Ce chiffre est un record depuis 2002, date à laquelle cette ONG a entrepris de publier un rapport annuel sur ce sujet.

États les plus dangereux en 2015 : le Brésil et les Philippines, où 50 et 33 personnes ont été tuées, un niveau jamais atteint depuis 14 ans. Mais aussi la Colombie (26 morts), le Pérou (12), le Nicaragua (12), la République démocratique du Congo (11).

« Alors que la demande de minerais, de bois et d'huile de palme se maintient, autorités, corporations et bandes armées accaparent les terres au mépris des gens qui y vivent », souligne Bill Kyte, chargé de campagne pour Global Witness, ajoutant que ce bilan est sans doute sous-estimé : « Pour chaque meurtre rapporté, bien d'autres restent sous silence ».

Environ un quart des affaires concernait des projets miniers, selon Global Witness. Vingt victimes luttaient contre des projets liés à l'agrobusiness. Ailleurs, elles résistaient à des exploitants forestiers (15 morts) ou à la construction de barrages hydro-électriques (15).

Le rapport souligne en particulier l'extrême vulnérabilité des populations autochtones, souvent isolées : environ 40 % des victimes venaient de ces communautés.

La région du Mindanao, aux Philippines, très riche en charbon, nickel et or, et habitée par les Lumad, a ainsi été le théâtre de 25 assassinats en 2015.

Dans l'une de ces attaques, le père et le grand-père de la militante Michelle Campos ont ainsi été exécutés en public pour leur opposition à des opérations minières, cite Global Witness.
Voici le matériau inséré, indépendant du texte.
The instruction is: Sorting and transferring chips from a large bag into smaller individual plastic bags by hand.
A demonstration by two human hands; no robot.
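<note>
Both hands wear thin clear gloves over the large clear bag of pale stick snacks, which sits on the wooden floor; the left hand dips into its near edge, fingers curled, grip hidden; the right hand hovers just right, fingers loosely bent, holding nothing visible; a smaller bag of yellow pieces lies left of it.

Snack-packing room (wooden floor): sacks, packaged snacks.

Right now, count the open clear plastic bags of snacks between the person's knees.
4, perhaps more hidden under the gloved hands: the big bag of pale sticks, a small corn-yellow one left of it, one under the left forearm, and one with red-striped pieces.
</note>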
« Nous connaissons les meurtriers, ils évoluent librement dans notre communauté », explique Mme Campos.

Au Brésil, le combat pour la préservation de l'Amazonie devient « de plus en plus un combat contre des bandes criminelles, qui terrorisent les populations locales, à la demande d'exploitants forestiers ou de responsables corrompus », décrit l'ONG.
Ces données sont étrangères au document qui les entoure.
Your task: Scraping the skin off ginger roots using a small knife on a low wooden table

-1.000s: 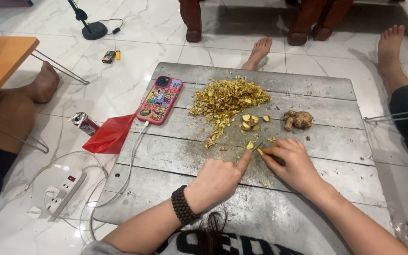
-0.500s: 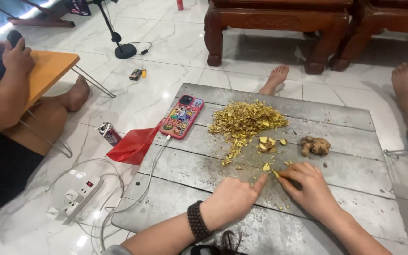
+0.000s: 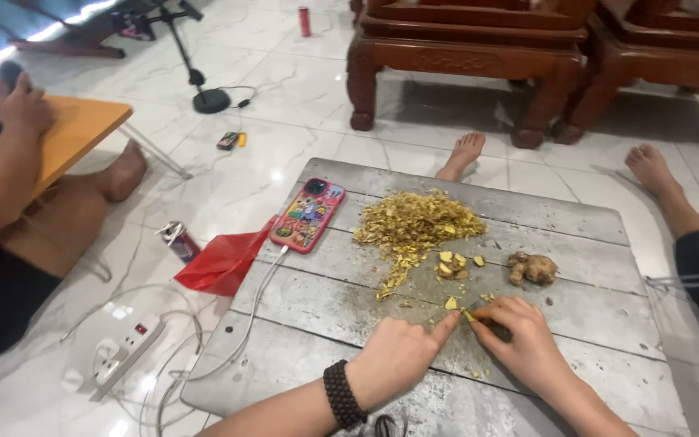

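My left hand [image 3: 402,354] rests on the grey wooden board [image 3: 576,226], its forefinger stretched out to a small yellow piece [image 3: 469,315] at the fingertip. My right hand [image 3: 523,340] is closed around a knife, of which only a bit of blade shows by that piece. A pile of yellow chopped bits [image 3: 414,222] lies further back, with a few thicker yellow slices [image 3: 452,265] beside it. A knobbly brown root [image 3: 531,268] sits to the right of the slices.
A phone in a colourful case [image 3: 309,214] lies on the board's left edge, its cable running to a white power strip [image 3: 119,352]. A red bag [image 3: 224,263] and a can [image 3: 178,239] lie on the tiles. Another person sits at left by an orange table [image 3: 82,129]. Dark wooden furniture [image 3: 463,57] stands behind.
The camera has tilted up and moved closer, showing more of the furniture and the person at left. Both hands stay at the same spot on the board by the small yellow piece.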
En dépit de l'écho médiatique donné au meurtre de la militante écologiste hondurienne Berta Caceres, cette spirale de violence retient encore peu « l'attention du monde », regrette Global Witness.

L'ONG, qui consigne et dénonce depuis 20 ans l'impact de l'exploitation des ressources naturelles sur les droits de l'Homme et l'environnement, appelle à « agir urgemment ».

Les gouvernements doivent protéger les activistes, traduire les responsables en justice, mais aussi « reconnaître formellement les droits des communautés sur leurs terres, et s'attaquer à la corruption et aux violations minant le secteur des ressources naturelles », souligne Global Witness.

L'ONG en appelle aussi aux investisseurs et aux consommateurs, dont les choix, de l'autre côté du monde, ont un impact direct.

Les premiers consommateurs de bois précieux sont les États-Unis, la Chine et l'UE.

Dans le bassin de l'Amazonie, des milliers de sites de déboisement frauduleux sont recensés, où acajou, teck, ébène... sont coupés et préparés pour l'export, rappelle Global Witness.

En 2014, un rapport du think tank Chatham House estimait quelque 80 % du bois venu du Brésil était d'origine illégale (soit un quart du bois frauduleusement présent sur le marché mondial).